Real-time technologies, methodologies, and solutions adopted in 2020 will enable business success and innovations in 2021.
The value of real-time systems came into focus in 2020 as companies responded to the disruptions due to COVID-19. Having to make quick adjustments drove the need for timely insights into fast-changing conditions. As a result, the year saw new attention paid to real-time systems and the underlying technologies that make them possible.
Many of the changes and technologies adopted will be critical to success this year. So, looking back at how businesses addressed their pressing issues in 2020 with real-time technologies is really a look ahead into the methods and solutions that will enable business success and innovations in 2021. Here is a brief overview of the technologies and trends to keep an eye out for in 2021:
Programming languages for real-time applications
Debates about which programming language is best for a particular application are legendary. Developers have strong opinions, and some languages have ardent users. Three of our most viewed articles of the year dealt with this issue. Proponents of Golang, Python, and R, three of the commonly used languages used for real-time applications, weighed in.

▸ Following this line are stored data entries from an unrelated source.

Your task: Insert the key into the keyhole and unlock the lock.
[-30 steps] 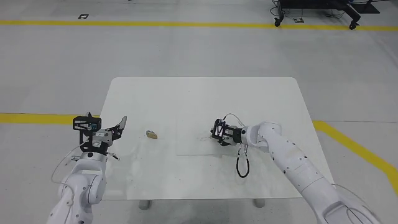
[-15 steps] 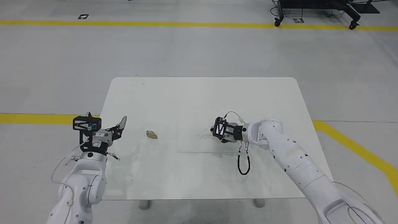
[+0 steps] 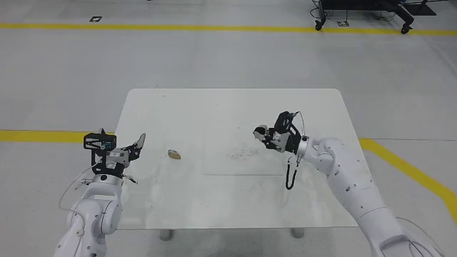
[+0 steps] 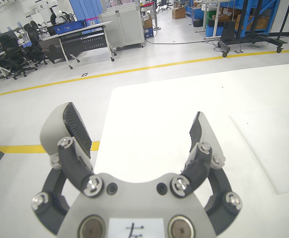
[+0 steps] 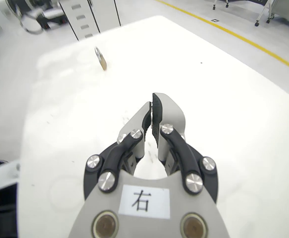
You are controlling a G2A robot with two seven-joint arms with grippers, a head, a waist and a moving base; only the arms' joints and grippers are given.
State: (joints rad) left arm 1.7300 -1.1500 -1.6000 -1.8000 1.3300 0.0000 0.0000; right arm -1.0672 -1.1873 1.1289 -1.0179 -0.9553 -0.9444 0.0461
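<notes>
Left pincer (image 4: 134, 115) is spread wide, nothing between its ribbed pads, at the left edge of the white surface (image 3: 228, 107). Right pincer (image 5: 151, 100) is closed pad to pad above the surface, right of centre; whether it grips a key cannot be told. The brass lock (image 3: 173, 155) lies between them, nearer the left; each pincer base carries a white single-character label (image 5: 144, 201).

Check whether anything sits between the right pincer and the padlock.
Nothing visible does. The right pincer, shut, is over the table, and the padlock lies farther toward the left arm's side. Between them there is just flat white surface with a few faint scuff marks.
</notes>
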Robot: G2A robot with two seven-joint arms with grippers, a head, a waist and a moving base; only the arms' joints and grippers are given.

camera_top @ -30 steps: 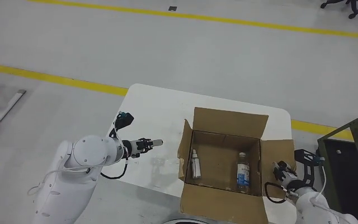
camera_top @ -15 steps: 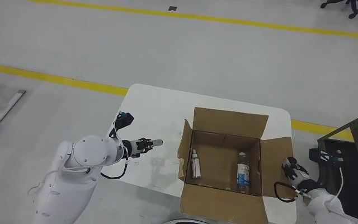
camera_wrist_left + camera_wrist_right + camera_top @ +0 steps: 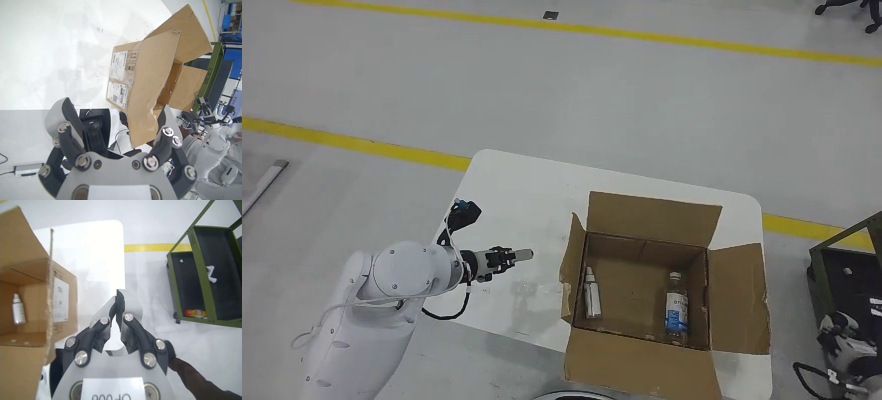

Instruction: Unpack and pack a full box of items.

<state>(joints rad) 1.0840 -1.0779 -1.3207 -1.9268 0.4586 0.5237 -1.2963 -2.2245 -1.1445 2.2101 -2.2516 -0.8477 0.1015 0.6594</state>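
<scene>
The cardboard box (image 3: 739,298) sits on the right half of the white tabletop (image 3: 522,200) with all four flaps folded outward and its top open. Two things lie on its floor, well apart. A small white spray bottle (image 3: 591,293) lies along the wall on the robot's left. A clear bottle with a blue label (image 3: 674,307) lies nearer the wall on the robot's right. The left hand (image 3: 520,254) hovers over the bare tabletop to the left of the box, level with its left wall and apart from it. In the left wrist view its fingers are spread wide with nothing between them, and they point at the labelled outer side of the box. The right hand (image 3: 117,298) is beyond the box's right flap, at the near right corner of the tabletop. It lies between the box and a green rack (image 3: 174,285) that stands on the floor. Its fingers are pressed together, tip to tip, and hold nothing. An orange item (image 3: 194,313) lies at the near end of the rack's dark tray, and a white item (image 3: 210,273) lies farther along. Yellow lines (image 3: 342,140) run across the grey floor beyond the tabletop.
</scene>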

- Why Golang and Not Python? Which Language is Perfect for AI?
- Why Python is Essential for Data Analysis
- R and Python: Critical Programming Languages to Begin Your Data Science Career
No matter which programming language is used, businesses had to find a way to develop applications quickly to meet the changes brought on by COVID’s disruption. Attention turned to development methodologies that considered speed to market, developer resources, and the need to maintain applications over their entire lifetime. As a result, DevOps and low-code/no-code programming played an increasingly important role as businesses needed to rapidly develop, deploy, and update applications to keep pace with ever-changing customer demands and market turbulence.
- 5 DevOps Trends That Demand Your Attention
- Time to Market is Everything – Make it Happen with DataOps
Architectural considerations for real-time applications
Many businesses in 2020 embraced cloud-native, microservices approaches to real-time application development and deployment. The reason: Microservices help developers deliver new features more quickly and effectively than ever before to keep giving users what they demand. Such models use containers, which offer a way for processes and applications to be bundled and run. They can be used throughout an application’s lifecycle, and they allow large applications to be broken into smaller components and presented to other applications as microservices. The result is an explosion in the number of containers to manage, maintain, and scale over time. Enter Kubernetes. Kubernetes became the dominant solution for container orchestration in 2020 and will remain so in 2021.
- What Is Cloud-Native and Why Does it Matter for CI?
- How Kubernetes and Containers Enable Highly Scalable CI Applications
- 4 Things to Know About Using Kubernetes for AI
Notable application areas
Intelligent edge: Last year saw a perfect storm for the intelligent edge. The combination of new connectivity services (particularly 5G), real-time analytics, the Internet of Things (IoT), and new compute power (embedded and hardened systems, new GPUs, and more) brought intelligent edge into the mainstream. Specifically, the edge expanded into a greater and even more dominant part of the computing infrastructure equation. The result: significant changes in the way information is shared and managed in devices, sensors, and systems across the globe.
- Understanding Edge Computing and Why It’s So Important
- Edge Computing Critical for Enhanced Customer Experience
- Using AI and ML to Extract Actionable Insights in Edge Applications
Digital twins: Digital twins are finding broader use and playing a more important role in innovation. Driving the demand and interest in digital twins is the wealth of data available from smart sensors and IoT devices. Such data creates an opportunity to perform intelligent real-time monitoring to dramatically improve responsiveness and situational awareness. Applications of digital twin technology are wide-ranging, including everything from a jet engine, a human heart, and an entire city. All these entities can have a digital twin that mirrors the same physical and biological properties as the real thing.
- Digital Twins’ Role in an Ever-increasing Remote Workforce
- Digital Twin Market to See Tenfold Growth in Next 5 Years
- Empowering Digital Twins with Streaming Analytics
Safe return to work: As companies begin to envision a new normal, important office and real estate decisions must be considered so employees can return to work safely. What’s needed is an accurate and real-time picture of company data. In the post-pandemic new normal, AI-driven intelligence will enable company management to dynamically assess the operational costs, security risks, and productivity trade-offs associated with having employees return to work in their offices.